From the data, copy out every line in which the word "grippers" appears.

[[ Supplied records open ]]

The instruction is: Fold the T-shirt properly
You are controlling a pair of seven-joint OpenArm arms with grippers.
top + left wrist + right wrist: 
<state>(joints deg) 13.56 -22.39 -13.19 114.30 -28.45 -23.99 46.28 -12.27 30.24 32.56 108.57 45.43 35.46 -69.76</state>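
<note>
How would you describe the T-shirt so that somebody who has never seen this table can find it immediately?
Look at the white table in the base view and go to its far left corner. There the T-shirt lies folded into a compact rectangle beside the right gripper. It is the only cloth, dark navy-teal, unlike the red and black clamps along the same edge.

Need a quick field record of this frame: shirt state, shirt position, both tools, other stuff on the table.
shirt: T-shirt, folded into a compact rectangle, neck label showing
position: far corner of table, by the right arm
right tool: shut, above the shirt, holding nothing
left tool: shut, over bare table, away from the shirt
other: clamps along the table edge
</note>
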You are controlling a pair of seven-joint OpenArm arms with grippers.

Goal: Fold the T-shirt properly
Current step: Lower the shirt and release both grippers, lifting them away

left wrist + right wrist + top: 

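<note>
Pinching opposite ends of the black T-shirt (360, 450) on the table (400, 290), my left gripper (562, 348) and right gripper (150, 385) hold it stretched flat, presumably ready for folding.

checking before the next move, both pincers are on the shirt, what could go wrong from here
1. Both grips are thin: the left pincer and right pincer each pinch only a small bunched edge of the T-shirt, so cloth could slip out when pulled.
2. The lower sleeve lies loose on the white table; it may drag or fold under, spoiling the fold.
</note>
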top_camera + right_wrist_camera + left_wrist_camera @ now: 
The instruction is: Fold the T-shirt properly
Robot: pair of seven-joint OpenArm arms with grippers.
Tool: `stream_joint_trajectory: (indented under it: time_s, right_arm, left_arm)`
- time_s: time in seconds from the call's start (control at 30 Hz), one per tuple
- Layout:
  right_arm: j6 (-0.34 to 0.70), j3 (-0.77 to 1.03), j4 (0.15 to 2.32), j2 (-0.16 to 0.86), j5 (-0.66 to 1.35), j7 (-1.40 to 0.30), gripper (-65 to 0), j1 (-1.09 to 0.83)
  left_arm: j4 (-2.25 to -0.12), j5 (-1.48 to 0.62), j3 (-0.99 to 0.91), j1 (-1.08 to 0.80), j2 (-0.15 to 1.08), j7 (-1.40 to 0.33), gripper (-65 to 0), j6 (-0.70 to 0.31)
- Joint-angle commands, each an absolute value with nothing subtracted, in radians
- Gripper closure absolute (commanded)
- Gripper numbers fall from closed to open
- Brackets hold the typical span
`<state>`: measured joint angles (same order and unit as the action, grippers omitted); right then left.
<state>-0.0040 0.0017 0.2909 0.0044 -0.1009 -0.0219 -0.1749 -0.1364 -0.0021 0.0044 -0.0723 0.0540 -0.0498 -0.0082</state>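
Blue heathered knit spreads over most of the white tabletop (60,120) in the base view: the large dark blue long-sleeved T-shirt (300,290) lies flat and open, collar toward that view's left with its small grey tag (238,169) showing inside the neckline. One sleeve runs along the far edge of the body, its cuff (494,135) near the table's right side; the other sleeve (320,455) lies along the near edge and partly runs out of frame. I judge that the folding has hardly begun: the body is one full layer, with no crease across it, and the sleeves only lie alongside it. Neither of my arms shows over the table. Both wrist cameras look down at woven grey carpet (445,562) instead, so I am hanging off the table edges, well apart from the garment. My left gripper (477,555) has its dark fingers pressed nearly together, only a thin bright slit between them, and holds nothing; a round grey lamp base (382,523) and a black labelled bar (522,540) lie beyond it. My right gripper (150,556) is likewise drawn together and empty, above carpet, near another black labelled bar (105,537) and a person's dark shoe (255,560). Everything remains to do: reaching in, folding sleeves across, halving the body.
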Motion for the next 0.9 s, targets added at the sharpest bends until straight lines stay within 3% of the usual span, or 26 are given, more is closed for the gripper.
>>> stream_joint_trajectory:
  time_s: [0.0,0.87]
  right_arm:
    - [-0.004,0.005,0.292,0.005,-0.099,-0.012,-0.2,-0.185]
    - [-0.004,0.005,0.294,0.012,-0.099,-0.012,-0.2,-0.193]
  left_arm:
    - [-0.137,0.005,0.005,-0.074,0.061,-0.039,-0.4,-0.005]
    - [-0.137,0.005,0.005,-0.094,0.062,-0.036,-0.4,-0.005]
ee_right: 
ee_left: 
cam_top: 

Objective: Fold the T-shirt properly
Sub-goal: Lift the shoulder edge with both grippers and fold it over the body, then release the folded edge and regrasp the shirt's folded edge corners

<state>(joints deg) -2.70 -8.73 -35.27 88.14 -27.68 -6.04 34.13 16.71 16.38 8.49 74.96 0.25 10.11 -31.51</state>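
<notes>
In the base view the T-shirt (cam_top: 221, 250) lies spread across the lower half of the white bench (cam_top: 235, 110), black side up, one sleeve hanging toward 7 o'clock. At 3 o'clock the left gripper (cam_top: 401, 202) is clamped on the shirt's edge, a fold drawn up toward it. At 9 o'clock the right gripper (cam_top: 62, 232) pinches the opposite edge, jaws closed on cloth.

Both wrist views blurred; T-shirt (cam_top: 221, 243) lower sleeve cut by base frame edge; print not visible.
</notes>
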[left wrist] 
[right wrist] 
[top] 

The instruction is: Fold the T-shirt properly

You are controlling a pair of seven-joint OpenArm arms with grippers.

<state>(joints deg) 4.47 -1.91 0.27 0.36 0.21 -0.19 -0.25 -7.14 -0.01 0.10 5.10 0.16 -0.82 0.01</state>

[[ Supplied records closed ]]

Solution to the exercise:
You are controlling a pair of seven-joint OpenArm arms with grippers.
You are controlling a pair of seven-joint OpenArm arms with grippers.
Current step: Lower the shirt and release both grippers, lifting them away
Robot: pair of seven-joint OpenArm arms with grippers.
`<state>`: measured joint angles (same order and unit as the action, grippers omitted); right then left.
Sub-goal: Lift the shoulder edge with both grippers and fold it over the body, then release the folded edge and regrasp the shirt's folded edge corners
You are controlling a pair of seven-joint OpenArm arms with grippers.

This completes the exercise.